[PROBLEM REQUIREMENTS] There is material below. Print exactly the lines starting at the line with "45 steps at" and ending at the line with "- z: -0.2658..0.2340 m", ends included, and no others.

[DATA SHOWN]
····················

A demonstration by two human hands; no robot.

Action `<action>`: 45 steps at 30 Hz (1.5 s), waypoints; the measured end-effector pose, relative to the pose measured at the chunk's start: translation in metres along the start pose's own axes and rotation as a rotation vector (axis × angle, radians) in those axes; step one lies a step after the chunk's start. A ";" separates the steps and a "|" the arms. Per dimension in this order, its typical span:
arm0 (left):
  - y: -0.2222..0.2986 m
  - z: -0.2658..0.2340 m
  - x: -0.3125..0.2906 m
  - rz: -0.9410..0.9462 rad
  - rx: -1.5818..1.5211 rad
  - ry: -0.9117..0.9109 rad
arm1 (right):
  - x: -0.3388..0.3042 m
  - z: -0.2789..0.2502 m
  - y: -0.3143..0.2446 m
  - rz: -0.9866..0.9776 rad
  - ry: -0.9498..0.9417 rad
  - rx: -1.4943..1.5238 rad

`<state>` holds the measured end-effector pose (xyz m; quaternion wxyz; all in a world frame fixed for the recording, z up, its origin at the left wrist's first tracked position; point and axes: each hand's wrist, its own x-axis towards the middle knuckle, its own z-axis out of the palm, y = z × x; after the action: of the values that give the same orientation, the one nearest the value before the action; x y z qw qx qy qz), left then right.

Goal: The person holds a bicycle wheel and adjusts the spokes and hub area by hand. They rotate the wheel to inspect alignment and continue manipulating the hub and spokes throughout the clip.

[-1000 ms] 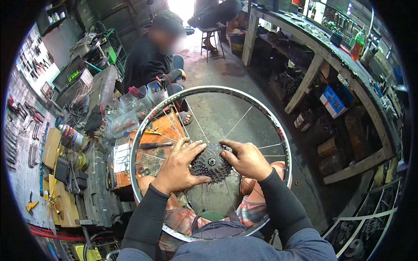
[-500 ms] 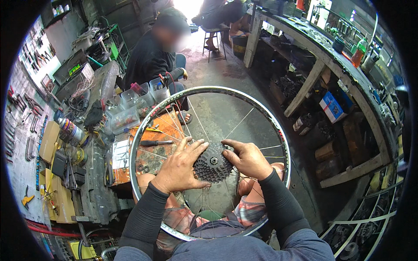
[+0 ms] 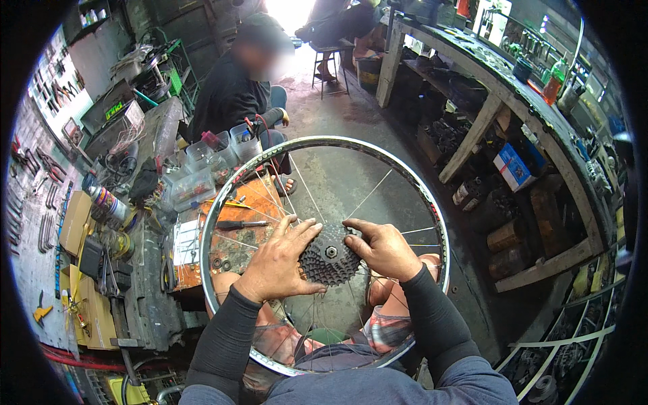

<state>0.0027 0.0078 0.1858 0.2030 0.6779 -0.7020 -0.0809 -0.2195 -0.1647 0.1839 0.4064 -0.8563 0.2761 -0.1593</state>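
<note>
A spoked bicycle wheel (image 3: 324,141) lies almost flat across my lap, its hub side facing up. At its middle sits a dark, greasy cassette (image 3: 331,264) of stacked toothed sprockets, with the axle end showing in the centre. My left hand (image 3: 277,264) spans the cassette's left side, fingers at the upper edge and thumb along the lower edge. From the right, my right hand (image 3: 387,250) holds the upper right edge, its thumb and fingertips touching the sprockets. The undersides of both grips are hidden.
Left of the wheel, an orange work surface (image 3: 262,191) carries a screwdriver (image 3: 241,224) and clear plastic boxes (image 3: 192,192) of small parts. A seated person (image 3: 226,101) is beyond it. At the right stands a long wooden workbench (image 3: 496,75) with a blue-and-white box (image 3: 514,165) beneath.
Both hands stay on the cassette, with hardly any shift. The view has moved very slightly, and the wheel keeps its place on my lap.
</note>
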 end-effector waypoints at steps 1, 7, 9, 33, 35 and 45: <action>0.000 0.000 0.000 0.003 0.000 0.000 | 0.000 0.000 0.000 -0.005 0.003 0.000; -0.001 0.000 -0.001 0.009 0.011 -0.010 | -0.001 -0.001 -0.001 -0.009 0.003 0.004; 0.000 0.000 -0.001 0.012 0.011 -0.012 | -0.001 -0.001 -0.001 0.005 -0.005 0.010; 0.004 0.000 -0.003 0.034 -0.065 0.045 | -0.004 0.008 0.002 -0.449 -0.130 -0.296; 0.003 -0.002 -0.001 0.057 -0.021 0.037 | -0.006 0.014 0.003 -0.414 -0.094 -0.255; 0.004 0.003 -0.003 0.012 -0.099 0.080 | -0.003 0.013 0.003 -0.407 -0.103 -0.209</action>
<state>-0.0018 0.0105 0.1840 0.2648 0.6654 -0.6925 -0.0871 -0.2161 -0.1564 0.1732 0.2887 -0.9387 0.0918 -0.1647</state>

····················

[SOLUTION TO THIS PROBLEM]
Action `<action>`: 45 steps at 30 Hz (1.5 s), waypoints; the measured end-effector pose, relative to the pose measured at the chunk's start: translation in metres along the start pose's own axes and rotation as a rotation vector (axis × angle, radians) in those axes; step one lies a step after the chunk's start. A ";" separates the steps and a "|" the arms. Per dimension in this order, its typical span:
arm0 (left):
  - y: -0.2222..0.2986 m
  - z: -0.2658..0.2340 m

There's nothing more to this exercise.